LE RIRE DE MADAME LIN (12,8) (Zhang Tao, FRA/HONGKONG, 2017, 82min) :
Rare sont les films dont l'affiche arbore en entête une recommandation de l'immense cinéaste Wong Kar Wai : "La grandeur d'une mère dont la force mérite le plus profond respect". Cette phrase attise ma curiosité et m'invite à aller découvrir ce qui se trame derrière ce commentaire presque solennel.

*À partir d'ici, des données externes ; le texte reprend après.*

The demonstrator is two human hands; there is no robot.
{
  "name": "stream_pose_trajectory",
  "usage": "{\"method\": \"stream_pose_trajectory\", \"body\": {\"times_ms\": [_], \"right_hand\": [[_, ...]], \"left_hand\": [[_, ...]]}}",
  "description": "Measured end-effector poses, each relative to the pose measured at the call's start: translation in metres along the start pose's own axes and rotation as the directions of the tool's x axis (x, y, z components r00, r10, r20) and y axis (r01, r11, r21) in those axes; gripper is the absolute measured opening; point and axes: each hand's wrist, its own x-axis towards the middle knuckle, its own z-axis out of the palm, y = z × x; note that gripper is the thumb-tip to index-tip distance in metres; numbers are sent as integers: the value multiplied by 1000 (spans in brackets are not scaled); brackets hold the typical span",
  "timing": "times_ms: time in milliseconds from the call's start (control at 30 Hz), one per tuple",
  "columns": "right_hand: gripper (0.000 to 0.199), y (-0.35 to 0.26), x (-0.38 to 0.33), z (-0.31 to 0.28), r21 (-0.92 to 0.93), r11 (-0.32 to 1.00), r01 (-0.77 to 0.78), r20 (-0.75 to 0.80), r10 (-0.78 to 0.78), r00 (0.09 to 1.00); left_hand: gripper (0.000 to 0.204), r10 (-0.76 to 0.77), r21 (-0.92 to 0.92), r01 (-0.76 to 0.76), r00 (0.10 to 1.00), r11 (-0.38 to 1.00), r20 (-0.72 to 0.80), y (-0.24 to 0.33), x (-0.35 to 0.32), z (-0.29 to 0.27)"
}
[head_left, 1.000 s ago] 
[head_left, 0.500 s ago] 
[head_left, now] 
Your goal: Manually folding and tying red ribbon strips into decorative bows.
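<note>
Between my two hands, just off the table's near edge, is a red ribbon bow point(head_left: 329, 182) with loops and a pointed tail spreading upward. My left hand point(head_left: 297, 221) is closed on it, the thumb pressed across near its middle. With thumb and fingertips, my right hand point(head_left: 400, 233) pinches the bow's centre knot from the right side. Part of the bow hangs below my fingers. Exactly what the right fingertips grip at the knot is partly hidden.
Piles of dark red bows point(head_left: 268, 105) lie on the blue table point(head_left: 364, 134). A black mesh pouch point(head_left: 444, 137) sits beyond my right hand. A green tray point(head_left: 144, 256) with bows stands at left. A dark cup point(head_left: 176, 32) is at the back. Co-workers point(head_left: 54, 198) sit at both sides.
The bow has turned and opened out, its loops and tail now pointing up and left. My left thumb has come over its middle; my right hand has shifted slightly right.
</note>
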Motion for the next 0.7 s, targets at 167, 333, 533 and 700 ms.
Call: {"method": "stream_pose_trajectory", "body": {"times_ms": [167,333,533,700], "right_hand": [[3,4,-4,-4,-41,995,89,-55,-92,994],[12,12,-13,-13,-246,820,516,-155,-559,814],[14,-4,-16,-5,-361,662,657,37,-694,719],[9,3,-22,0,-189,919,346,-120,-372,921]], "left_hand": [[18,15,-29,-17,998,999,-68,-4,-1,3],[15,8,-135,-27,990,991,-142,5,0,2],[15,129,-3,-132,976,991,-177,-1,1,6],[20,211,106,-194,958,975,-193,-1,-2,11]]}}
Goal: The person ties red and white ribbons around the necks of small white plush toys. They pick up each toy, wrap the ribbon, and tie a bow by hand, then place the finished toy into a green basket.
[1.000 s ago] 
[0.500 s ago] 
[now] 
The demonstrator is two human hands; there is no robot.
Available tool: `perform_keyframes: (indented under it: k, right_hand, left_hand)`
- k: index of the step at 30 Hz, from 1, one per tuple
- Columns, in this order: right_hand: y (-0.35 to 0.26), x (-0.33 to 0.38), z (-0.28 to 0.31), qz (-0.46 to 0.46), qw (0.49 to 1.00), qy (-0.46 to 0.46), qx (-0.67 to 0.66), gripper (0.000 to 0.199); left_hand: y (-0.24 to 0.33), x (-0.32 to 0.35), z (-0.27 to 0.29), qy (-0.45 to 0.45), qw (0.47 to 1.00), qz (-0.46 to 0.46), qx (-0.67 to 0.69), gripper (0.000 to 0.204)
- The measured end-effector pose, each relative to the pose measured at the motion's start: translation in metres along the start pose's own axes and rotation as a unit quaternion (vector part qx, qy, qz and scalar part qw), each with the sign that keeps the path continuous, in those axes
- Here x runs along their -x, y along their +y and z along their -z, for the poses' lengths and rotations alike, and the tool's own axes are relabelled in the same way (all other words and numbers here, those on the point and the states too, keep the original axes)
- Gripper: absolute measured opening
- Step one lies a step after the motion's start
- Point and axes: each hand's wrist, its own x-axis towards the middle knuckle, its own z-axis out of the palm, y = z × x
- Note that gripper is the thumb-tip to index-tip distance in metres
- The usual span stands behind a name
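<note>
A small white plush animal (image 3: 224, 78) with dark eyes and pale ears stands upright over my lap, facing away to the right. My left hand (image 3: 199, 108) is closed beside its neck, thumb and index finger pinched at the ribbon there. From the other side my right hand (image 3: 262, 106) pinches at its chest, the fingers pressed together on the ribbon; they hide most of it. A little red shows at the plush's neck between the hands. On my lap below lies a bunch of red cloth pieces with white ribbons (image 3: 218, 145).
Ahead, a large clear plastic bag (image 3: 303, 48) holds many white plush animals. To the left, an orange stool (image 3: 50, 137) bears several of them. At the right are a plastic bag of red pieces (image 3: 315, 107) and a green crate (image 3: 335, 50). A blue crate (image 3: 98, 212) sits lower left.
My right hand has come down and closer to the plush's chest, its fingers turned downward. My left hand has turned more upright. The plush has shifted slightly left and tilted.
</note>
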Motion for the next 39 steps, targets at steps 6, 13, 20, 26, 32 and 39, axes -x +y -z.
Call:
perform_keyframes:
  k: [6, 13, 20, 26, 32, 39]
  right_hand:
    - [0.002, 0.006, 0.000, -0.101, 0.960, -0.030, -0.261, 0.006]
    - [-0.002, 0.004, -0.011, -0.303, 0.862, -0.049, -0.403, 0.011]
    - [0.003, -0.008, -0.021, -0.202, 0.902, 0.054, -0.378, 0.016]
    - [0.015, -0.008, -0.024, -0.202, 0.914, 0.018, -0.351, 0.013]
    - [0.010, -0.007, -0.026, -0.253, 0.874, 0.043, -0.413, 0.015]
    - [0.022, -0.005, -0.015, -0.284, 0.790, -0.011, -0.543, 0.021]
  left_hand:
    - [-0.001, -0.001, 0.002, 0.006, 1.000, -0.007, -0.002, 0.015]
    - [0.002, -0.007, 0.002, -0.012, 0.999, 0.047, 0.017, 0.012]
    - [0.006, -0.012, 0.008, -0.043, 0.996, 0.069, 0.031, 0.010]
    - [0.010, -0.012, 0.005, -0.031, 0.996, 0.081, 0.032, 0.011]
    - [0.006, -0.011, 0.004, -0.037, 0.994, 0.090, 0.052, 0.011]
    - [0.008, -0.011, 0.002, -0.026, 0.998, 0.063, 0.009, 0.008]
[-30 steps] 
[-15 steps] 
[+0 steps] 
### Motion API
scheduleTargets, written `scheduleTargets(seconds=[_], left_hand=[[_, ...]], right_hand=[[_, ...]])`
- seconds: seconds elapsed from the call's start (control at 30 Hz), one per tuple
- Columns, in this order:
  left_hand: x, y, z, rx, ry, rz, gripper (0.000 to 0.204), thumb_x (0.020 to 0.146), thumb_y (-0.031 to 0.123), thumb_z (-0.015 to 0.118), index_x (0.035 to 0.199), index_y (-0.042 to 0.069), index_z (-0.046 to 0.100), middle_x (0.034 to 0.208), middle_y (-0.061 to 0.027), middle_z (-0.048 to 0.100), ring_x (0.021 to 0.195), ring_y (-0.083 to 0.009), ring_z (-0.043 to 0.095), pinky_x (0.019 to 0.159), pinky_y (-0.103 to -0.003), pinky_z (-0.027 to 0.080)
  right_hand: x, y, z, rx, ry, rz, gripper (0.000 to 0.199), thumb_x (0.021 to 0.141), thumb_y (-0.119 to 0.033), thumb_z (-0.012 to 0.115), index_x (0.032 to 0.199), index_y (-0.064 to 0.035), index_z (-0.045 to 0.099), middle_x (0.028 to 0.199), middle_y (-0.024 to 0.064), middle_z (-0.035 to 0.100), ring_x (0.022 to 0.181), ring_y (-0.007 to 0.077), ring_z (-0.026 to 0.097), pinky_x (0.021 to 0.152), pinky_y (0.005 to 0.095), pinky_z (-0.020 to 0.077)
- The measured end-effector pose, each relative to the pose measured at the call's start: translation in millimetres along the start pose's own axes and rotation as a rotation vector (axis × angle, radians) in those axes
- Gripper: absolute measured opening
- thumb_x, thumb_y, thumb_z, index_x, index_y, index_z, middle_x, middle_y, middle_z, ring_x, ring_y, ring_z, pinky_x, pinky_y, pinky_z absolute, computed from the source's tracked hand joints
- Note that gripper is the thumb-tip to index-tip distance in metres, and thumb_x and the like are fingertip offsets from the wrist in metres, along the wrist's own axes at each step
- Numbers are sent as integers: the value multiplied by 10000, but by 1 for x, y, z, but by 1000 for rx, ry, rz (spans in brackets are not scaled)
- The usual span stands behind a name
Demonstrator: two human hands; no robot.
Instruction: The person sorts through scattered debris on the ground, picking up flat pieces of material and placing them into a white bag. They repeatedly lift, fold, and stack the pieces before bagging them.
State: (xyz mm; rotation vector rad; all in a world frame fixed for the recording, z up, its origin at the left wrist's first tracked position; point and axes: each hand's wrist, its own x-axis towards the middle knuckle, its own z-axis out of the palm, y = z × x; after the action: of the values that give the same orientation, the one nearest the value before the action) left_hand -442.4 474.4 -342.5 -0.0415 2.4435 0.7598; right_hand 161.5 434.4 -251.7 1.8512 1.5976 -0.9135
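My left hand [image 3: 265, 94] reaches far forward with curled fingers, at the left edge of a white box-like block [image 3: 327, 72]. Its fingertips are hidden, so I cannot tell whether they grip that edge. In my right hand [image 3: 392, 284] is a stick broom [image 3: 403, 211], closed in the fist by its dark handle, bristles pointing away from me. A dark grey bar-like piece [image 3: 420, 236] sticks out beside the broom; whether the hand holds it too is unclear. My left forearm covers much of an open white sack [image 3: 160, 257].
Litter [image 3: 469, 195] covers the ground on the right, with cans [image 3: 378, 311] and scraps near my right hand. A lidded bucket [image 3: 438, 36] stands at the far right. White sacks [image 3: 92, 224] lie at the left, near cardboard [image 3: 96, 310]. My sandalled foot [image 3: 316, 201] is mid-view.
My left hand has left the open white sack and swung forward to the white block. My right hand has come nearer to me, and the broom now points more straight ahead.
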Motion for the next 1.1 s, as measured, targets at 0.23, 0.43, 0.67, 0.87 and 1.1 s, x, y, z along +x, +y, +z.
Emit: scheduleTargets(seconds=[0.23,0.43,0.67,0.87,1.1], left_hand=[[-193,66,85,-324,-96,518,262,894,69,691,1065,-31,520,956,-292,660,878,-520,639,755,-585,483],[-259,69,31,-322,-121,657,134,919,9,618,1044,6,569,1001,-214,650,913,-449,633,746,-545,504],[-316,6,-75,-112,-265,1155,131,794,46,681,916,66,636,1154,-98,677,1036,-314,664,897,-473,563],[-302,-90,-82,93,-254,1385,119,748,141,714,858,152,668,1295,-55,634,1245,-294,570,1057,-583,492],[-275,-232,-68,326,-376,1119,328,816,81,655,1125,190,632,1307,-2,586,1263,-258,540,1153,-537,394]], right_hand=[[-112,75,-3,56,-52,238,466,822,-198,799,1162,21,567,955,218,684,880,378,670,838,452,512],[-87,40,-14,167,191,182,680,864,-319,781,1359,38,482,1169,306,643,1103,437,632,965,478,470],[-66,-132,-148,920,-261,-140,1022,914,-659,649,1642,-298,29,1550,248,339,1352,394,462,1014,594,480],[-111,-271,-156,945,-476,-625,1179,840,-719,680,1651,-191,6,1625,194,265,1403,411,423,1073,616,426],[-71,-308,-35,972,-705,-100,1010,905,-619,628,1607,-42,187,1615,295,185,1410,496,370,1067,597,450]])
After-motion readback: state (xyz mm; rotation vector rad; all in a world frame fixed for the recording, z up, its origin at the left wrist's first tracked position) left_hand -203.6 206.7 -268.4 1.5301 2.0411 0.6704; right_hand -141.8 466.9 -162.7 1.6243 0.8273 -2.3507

Le Rire de Madame Lin propose un âpre drame sociologique narrant le destin d'une vieille paysanne inscrite dans un hospice, par ses enfants, contre son gré, considérant qu'après une chute leur mère est devenue inapte pour rester toute seule chez elle, dans un village de la province de Shandong. Pour son premier film le réalisateur nous présente une autopsie sociale des relations familiales par rapport aux vieux et les mutations de mentalités qui s'opèrent dans la Chine contemporaine loin des traditions ancestrales où la place de l'ancêtre était essentielle dans la construction d'une famille et dans les racines de la transmission. Le cinéaste opère cette radiographie avec une mise en scène minimaliste presque documentaire, où les plans fixes abondent pour illustrer de longues séquences du quotidien. Un dispositif qui met à jour l'effrayante évolution des mœurs, où l'argent prend place au détriment des sentiments, et à l'intérieur duquel les enfants doivent attendre le décès d'une personne âgée dans l'établissement de retraite, pour enfin se "débarrasser" de leur mère trop encombrante pour eux. Cette tragédie de l'absurde se déploie à travers un lent récit cruel sans pathos mais avec un humour cynique, où Madame Lin bien éduquée ne proteste pas contre son sort scellé par ses enfants et ne possède que l'arme d'un rire provocateur entre sanglot et lucidité de la situation dérisoire pour lutter contre l'inévitable dénouement. Le cinéaste livre une étude authentique, presque ethnographique, avec une narration romanesque et elliptique manquant malheureusement d'émotion, de dynamisme dans la progression de l'histoire et de scènes inattendues. Car malgré les excellentes interprétations effectuées par des acteurs non professionnels, et la durée de 82 minutes du long métrage, l'ennui pointe parfois au cœur de cette fiction privée d'humanité au sein de ces maisons pitoyables. Venez découvrir cette misérable peinture campagnarde où les racines de la société chinoise sont mises à mal et où il ne reste plus que Le rire de Madame Lin en guise de désespoir. Brutal. Austère. Tragique. Universel.